Sense and logic aren’t why we go to a “Fast and Furious” movie– these send-ups to burning rubber, short skirts, bulging muscles and, in the series’ greatest twist, family, are made to give us diverting summer fun. They usually do. This franchise has made 5 billion dollars; making it Universal Picture’s highest grossing series. The latest episode is more of the same: a vehicle for some hunks of the moment to save the world from bad guys. So, it comes as a bit of a shock that the venerable formula doesn’t work here. 

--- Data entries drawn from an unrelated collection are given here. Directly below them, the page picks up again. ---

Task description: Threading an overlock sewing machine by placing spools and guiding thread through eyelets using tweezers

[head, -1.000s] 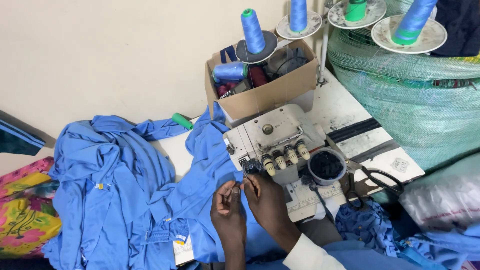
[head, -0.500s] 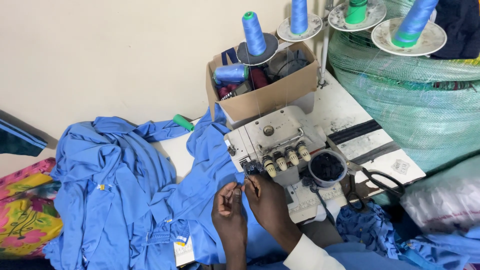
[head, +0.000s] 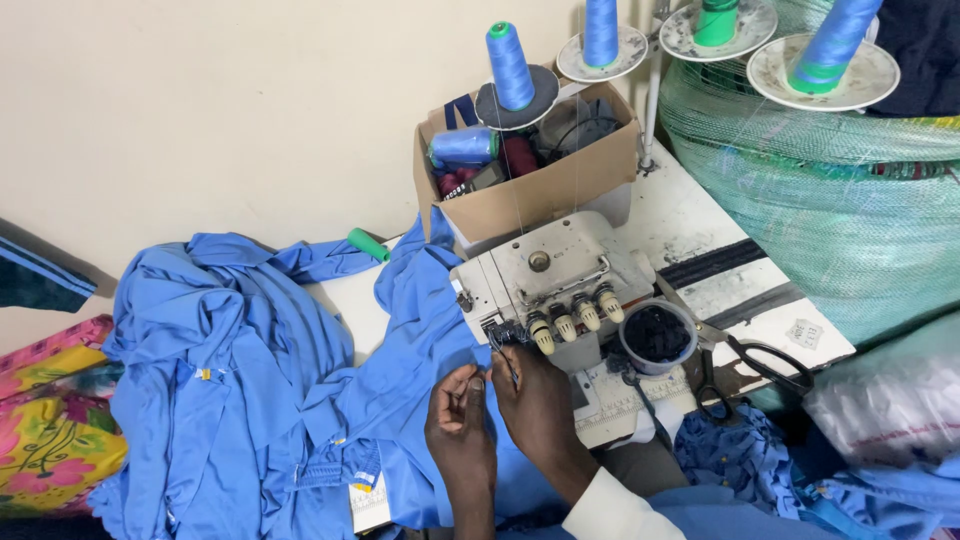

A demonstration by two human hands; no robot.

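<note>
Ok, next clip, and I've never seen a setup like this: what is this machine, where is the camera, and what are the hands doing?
The camera sits on the person's head and looks down, so the two bare hands at the bottom are the person's own. The white machine is a sewing machine of the overlock kind, fed by thin threads from the blue thread cones standing behind it. The left hand and right hand meet at the machine's front left, fingers pinched together near the needle area; anything they hold is too fine to make out. Blue fabric lies heaped to the left. On the table are a cardboard box of spools, a small bowl of dark scraps and black-handled scissors.
</note>
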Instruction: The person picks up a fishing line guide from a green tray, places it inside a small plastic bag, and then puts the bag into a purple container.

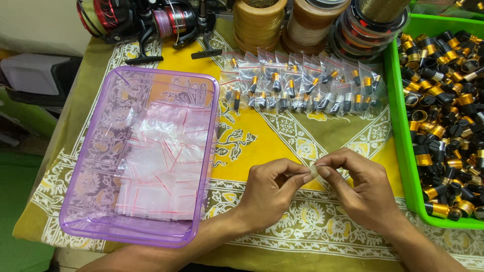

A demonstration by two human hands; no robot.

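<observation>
My left hand (272, 189) and my right hand (359, 185) meet above the patterned yellow cloth (297, 138). Between their fingertips they pinch a small clear plastic bag (313, 171). What is inside the bag is hidden by my fingers. To the left stands a purple see-through tray (103, 221) holding several empty clear zip bags (161, 166) with red strips. Beyond my hands lie rows of filled small bags (302, 85), each with black, gold or silver parts inside.
A green bin (401, 136) at the right is heaped with black and gold cylindrical parts (446, 116). At the back are fishing reels (146, 20) and several spools of line (312, 20). A grey box (35, 73) sits off the table's left.
</observation>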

In David Leitch’s offering, it’s a pas de duex between positive and negative charged batteries. On the positive side, there’s Dwayne Johnson’s Luke Hobbs. Chewing up the scenery as if he had just come off a week of fasting, Johnson brings his usual wink-and-a-smile charm to the former federal agent. On the negative side, there’s Jason Statham’s Deckard Shaw. A former villain (he previously killed off the character Han), Statham revels in his cocksure confidence. They don’t get along. But when “black Superman” (Idris Elba) has a virus that threatens to

end the world, they put their differences aside. Well, sort of. 
The film’s kryptonite is its script. Written by Chris Morgan and Drew Pierce, this quickly becomes a buddy cop dynamic where two heroes try to one-up each other. Like a bickering couple, you can feel the tension in the inches between them. Like bickering teenage boys, they start to compare inches. Walking by a row of Shaw’s sparkling Mclaren sports cars,  Hobbes asks if he’s “compensating?” It isn’t funny, and it’s painful to watch these two trying to be funny.  It’s not Johnson and Statham’s fault, of course. There’s only so much mileage you can get out of “mine’s bigger” and “your mamma” jokes. Still, Leitch does a fine job compensating with action sequences. 

I loved watching a car drift in slow motion under a moving semi truck. And it’s a treat to watch a line of cars suspended by a helicopter; dangling over the waves pounding against the Samoa cliffs. They are there to stop the robotic Elba from releasing the virus, as well as to save Shaw’s sister (Vanessa Kirby), who was infected by the virus in the opening moments. These later moments are fun, yes. But they are also a reminder that as the possibilities in the movie medium grow increasingly infinite, the truth in cinema grows increasingly finite. None of the action looks real. What made “Mission Impossible: Fallout” so remarkable was the honesty in its extravagance–that really was Tom Cruise up in the helicopter! This avoids honesty the way its stars avoid off days at the gym. In “Hobbes and Shaw” speed really does kill. So does boredom.